IslamToday ID — Ketua Umum Perkumpulan Dokter Pengembang Obat Tradisional dan Jamu Indonesia (PDPOTJI) Prof. Dr (Cand.) dr. Inggrid Tania, M.Si mengatakan harus berhati-hati ketika ingin meracik dan meramu sendiri obat herbal.
Pasalnya ada beberapa hal yang perlu diperhatikan ketika ingin meracik tanaman herbal untuk menjadi obat. Misalnya saja, jika ingin meramu untuk penyembuhan penyakit (kuratif) dan pemulihan kesehatan (rehabilitatif), hal ini memerlukan pendampingan dan konsultasi terlebih dahulu dengan dokter.
“Banyak ramuan sederhana yang bisa diracik sendiri oleh masyarakat, dan ini memang untuk upaya peningkatan kesehatan (promotif) dan pencegahan penyakit (preventif) saja. Sehingga, di luar itu, kita perlu hati-hati,” kata dr. Inggrid.
“Ada bebrapa ramuan juga yang dokter ajarkan, misalnya untuk menurunkan tekanan darah, turunkan lemak darah, gula darah. Itu kita bisa mengajarkan ke masyarakat, tapi, memang dengan ketentuan bahwa harus konsultasi dengan dokter masing-masing,” ujarnya menambahkan.
Obat herbal biasanya menjadi pilihan masyarakat untuk menjaga kesehatan, kecantikan serta imunitas. Selain tanamannya mudah didapatkan, salah satu faktor yang menjadikan obat herbal lebih banyak dikonsumsi adalah asal bahan yang sangat alami.
Meskipun begitu, Lebih lanjut, dr. Inggrid mengingatkan bahwa bahan alam, bekerja tidak secara instan, namun bertahap menyeimbangkan dengan minimal efek samping.
Tak hanya itu, Ia juga mengajak masyarakat untuk lebih teliti dalam mempelajari tanaman obat dan alternatif pengobatan herbal, terutama di masa pandemi. Sebab, dr. Inggrid mengaku bahwa dia sering menerima berita bohong terkait obat herbal.
“Di masa pandemi ini kita sering dibanjiri hoaks yang merugikan jamu maupun masyarakat itu sendiri. Misalnya seperti hoaks tentang temulawak dan kunyit yang berbahaya untuk dikonsumsi, dan lainnya,” kata dr Inggrid.

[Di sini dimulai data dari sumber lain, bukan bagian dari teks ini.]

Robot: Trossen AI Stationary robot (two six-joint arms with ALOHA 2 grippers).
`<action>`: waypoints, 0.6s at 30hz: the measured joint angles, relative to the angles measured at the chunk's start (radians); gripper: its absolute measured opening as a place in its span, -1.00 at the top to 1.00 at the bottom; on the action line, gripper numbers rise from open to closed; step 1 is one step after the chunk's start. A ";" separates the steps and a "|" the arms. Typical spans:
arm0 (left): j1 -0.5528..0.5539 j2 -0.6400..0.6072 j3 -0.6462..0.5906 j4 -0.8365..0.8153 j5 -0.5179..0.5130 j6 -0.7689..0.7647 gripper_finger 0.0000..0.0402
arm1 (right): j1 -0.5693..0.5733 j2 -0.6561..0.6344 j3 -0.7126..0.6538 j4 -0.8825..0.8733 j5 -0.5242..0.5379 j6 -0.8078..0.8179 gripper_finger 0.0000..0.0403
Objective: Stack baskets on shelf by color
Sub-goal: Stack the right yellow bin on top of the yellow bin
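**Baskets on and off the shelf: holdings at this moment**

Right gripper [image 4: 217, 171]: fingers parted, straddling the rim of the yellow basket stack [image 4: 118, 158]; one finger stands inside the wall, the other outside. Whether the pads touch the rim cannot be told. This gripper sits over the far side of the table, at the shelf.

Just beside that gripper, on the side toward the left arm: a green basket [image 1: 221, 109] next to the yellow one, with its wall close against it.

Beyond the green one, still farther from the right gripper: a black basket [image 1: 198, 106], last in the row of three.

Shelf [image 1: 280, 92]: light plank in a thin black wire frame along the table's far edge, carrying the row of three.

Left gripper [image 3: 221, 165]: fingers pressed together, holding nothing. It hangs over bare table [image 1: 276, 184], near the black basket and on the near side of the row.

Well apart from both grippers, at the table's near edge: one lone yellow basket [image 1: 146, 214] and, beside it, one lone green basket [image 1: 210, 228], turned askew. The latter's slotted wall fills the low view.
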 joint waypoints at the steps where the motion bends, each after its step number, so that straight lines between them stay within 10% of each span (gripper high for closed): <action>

Untuk menghindari berita bohong atau hoax, ia meminta masyarakat untuk berhati-hati dalam menerima informasi. Lanjutnya, masyarakat juga dapat mengirimi pesan, bahkan bertanya melalui media sosial milik para perkumpulan dokter.
Kemudian, masyarakat juga dapat mengecek kebenaran informasi melalui web atau media sosial milik Kementerian Kesehatan dan BPOM.
“Masyarakat bisa mencari informasi dari mana? Kami sebagai perkumpulan dokter punya media sosial seperti Instagram, di mana masyarakat bisa bertanya melalui pesan atau komentar di sana.” Ucapnya.
“Selain itu, masyarakat bisa menambah literasi melalui web atau media sosial Kemenkes dan BPOM. Mereka juga mereka sering buat rilis klarifikasi hoaks yang beredar. Literasi masyarakat harus baik dengan lebih memberi kepercayaan kepada sumber-sumber yang valid,” imbuhnya.
Tak hanya itu, peneliti dari Perhimpunan Peneliti Bahan Obat Alami (PERHIPBA) Dr. apt. Yesi Desmiaty juga memberikan pesan kepada masyarakat untuk jeli sebelum membeli obat herbal, obat tradisional serta jamu.
Menurut apt. Yesi, Banyak obat herbal yang tidak memiliki Nomor Izin Edar (NIE), dan jika digunakan akan membahayakan tubuh.
“Jamu yang tidak ada Nomor Izin Edar itu berbahaya. Bisa saja jamu tersebut mengandung bahan kimia obat (BKO), yang merupakan senyawa sintetis atau bisa juga produk kimiawi yang berasal dari bahan alam yang umumnya digunakan pada pengobatan modern. Akibatnya menyebabkan efek samping yang berat,” pungkas dia.